### What you should do
Which lines in the records below mention the word "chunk"? Copy each one out.

(Data excerpts)
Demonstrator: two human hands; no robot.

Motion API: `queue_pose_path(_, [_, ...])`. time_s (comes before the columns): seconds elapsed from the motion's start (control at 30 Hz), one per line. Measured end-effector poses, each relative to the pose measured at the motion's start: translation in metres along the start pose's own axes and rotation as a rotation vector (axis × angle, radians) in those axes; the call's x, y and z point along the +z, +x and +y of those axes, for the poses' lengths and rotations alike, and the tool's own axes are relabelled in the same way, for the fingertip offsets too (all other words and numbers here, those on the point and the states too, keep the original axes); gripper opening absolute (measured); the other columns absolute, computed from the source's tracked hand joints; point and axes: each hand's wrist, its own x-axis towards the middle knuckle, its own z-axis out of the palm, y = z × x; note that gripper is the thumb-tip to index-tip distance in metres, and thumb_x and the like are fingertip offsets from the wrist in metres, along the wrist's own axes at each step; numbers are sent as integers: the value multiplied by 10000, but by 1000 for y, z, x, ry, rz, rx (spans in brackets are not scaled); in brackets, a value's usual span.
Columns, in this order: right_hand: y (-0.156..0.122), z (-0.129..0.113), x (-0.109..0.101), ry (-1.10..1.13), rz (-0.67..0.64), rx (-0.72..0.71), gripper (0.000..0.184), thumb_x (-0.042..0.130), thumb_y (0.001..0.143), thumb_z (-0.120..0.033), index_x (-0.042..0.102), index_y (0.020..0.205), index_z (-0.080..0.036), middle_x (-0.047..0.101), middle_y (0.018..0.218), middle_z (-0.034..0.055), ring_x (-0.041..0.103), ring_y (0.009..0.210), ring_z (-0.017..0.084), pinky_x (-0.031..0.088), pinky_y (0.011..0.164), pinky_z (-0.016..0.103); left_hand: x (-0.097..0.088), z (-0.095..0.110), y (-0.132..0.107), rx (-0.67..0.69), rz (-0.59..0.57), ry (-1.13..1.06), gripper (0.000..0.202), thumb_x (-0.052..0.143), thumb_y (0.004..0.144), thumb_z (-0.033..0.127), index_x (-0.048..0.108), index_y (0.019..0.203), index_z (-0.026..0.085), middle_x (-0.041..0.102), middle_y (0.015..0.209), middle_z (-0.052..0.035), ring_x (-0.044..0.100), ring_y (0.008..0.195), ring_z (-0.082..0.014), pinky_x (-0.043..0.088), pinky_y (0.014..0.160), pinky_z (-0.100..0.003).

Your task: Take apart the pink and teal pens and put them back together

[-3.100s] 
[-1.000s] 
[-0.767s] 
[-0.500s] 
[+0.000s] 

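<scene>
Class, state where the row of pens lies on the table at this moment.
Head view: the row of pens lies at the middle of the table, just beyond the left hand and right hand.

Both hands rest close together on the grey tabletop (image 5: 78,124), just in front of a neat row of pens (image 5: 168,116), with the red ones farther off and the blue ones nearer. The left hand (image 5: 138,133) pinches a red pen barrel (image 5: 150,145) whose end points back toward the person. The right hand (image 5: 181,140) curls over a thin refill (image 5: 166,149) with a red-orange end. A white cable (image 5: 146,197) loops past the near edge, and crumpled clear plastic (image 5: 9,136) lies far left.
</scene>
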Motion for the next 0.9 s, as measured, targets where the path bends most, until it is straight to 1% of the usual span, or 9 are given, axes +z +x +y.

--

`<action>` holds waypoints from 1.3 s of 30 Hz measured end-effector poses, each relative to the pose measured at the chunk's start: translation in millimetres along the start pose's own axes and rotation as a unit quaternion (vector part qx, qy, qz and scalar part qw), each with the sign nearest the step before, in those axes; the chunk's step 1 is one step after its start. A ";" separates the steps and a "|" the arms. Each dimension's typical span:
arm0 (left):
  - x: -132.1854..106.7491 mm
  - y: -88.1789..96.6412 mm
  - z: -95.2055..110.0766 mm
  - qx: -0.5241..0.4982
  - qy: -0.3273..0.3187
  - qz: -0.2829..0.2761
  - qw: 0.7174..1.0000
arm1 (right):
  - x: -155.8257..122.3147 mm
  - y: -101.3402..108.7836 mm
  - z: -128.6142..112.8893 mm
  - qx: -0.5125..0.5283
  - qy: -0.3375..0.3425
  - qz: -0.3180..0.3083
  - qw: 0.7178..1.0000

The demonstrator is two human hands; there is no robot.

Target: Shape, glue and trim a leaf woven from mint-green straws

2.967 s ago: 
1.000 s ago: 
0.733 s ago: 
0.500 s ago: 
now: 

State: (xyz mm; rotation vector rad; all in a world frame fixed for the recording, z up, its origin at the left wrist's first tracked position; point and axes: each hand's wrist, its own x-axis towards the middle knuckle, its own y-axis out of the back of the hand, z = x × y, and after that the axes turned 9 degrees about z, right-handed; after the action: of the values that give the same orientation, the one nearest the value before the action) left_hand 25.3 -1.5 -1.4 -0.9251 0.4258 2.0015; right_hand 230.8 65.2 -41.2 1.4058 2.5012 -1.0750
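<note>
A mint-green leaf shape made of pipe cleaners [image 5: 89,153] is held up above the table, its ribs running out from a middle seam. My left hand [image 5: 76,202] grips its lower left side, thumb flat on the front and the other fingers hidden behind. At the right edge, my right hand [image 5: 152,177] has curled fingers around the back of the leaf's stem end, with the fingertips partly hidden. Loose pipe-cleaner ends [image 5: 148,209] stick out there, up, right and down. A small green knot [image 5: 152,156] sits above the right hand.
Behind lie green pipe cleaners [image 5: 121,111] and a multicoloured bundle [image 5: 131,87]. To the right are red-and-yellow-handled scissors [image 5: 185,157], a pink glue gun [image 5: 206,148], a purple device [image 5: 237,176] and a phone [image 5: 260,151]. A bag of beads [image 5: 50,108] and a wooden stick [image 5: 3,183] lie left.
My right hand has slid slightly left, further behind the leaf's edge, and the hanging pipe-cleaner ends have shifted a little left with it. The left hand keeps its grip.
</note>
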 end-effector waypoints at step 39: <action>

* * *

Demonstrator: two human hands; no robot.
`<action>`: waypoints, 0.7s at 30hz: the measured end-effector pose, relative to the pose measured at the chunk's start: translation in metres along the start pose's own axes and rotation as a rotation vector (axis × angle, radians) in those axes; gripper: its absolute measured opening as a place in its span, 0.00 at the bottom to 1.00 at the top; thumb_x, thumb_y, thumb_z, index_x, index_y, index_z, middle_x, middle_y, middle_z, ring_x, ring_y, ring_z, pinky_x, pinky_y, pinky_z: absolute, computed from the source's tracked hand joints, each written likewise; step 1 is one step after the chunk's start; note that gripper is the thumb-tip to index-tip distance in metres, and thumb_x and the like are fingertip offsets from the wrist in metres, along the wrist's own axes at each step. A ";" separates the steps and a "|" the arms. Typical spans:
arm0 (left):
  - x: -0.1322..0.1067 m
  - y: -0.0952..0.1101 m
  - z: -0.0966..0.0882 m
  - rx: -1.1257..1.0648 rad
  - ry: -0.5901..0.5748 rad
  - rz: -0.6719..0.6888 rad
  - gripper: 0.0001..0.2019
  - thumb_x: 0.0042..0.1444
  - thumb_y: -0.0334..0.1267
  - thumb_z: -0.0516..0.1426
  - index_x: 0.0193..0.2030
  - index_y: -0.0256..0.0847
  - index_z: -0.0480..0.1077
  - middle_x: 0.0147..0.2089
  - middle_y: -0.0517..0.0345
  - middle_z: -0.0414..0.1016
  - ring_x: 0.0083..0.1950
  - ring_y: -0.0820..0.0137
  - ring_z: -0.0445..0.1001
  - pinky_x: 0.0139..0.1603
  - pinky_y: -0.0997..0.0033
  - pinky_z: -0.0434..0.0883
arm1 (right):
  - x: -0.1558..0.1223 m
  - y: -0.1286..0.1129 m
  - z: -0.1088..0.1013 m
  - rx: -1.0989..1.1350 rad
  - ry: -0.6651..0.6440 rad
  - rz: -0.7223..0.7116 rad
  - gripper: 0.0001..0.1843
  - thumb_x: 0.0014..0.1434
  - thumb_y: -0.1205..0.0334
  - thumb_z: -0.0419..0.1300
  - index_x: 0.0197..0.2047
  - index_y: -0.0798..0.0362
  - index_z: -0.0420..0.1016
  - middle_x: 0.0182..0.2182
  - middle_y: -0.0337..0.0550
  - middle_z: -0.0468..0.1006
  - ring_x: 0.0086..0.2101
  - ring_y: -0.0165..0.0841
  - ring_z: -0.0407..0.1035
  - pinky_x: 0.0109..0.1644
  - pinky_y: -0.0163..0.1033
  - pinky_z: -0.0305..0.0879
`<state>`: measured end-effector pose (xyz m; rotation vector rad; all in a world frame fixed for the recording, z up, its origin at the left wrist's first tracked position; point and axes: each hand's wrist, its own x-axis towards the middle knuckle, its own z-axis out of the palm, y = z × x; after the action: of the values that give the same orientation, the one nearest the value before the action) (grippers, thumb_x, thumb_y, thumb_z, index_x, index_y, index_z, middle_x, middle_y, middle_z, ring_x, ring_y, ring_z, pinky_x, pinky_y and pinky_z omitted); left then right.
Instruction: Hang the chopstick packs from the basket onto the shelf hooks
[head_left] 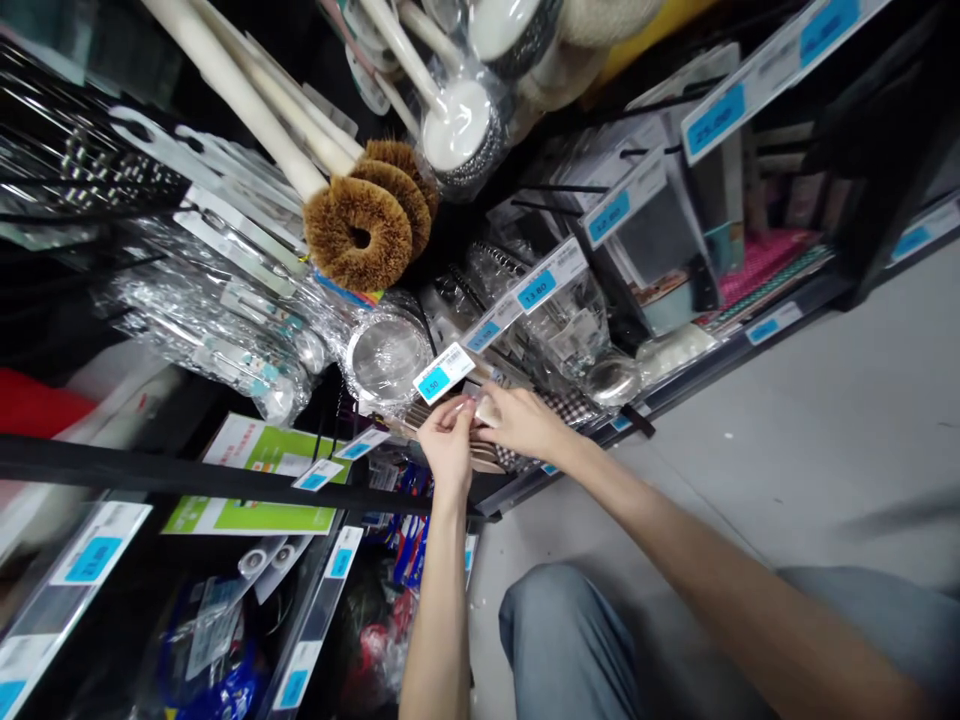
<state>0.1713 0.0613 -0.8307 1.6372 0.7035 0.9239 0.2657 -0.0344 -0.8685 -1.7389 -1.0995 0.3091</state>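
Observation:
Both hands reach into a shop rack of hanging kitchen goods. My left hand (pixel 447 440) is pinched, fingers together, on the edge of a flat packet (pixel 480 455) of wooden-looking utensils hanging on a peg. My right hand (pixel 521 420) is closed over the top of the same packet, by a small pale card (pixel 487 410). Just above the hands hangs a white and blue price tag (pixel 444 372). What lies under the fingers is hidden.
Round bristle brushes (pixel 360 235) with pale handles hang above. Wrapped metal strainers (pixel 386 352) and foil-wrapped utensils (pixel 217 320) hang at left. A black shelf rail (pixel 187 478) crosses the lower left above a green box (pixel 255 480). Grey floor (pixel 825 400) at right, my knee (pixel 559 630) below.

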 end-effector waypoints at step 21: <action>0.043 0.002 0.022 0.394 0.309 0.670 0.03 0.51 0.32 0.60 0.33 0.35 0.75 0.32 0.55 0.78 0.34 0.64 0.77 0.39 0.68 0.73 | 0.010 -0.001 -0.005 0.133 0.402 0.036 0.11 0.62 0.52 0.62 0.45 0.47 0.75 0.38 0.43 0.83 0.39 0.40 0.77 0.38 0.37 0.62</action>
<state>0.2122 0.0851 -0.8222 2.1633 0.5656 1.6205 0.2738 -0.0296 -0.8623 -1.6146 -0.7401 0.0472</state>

### Answer for this exercise
`<action>` holds waypoints from 1.3 s of 30 Hz measured end-effector poses, each relative to the pose measured at the chunk's start: translation in millimetres along the start pose's own axes and rotation as a unit quaternion (vector part qx, qy, qz and scalar part qw), each with the sign nearest the step before, in those axes; the chunk's step 1 is one step after its start. A ";" separates the steps and a "|" the arms. Each dimension's typical span:
`<action>`: waypoints, 0.7s at 30hz: the measured end-effector pose, relative to the pose measured at the chunk's start: translation in metres along the start pose's own axes and rotation as a rotation vector (axis × angle, radians) in those axes; gripper: its absolute measured opening as a place in its span, 0.00 at the bottom to 1.00 at the top; thumb_x, thumb_y, thumb_z, index_x, index_y, index_z, middle_x, middle_y, middle_z, ring_x, ring_y, ring_z, pinky_x, pinky_y, pinky_z: absolute, computed from the source's tracked hand joints, each written likewise; step 1 is one step after the chunk's start; note that gripper is the thumb-tip to index-tip distance in metres, and thumb_x and the like are fingertip offsets from the wrist in metres, along the wrist's own axes at each step. A ";" separates the steps and a "|" the arms. Typical spans:

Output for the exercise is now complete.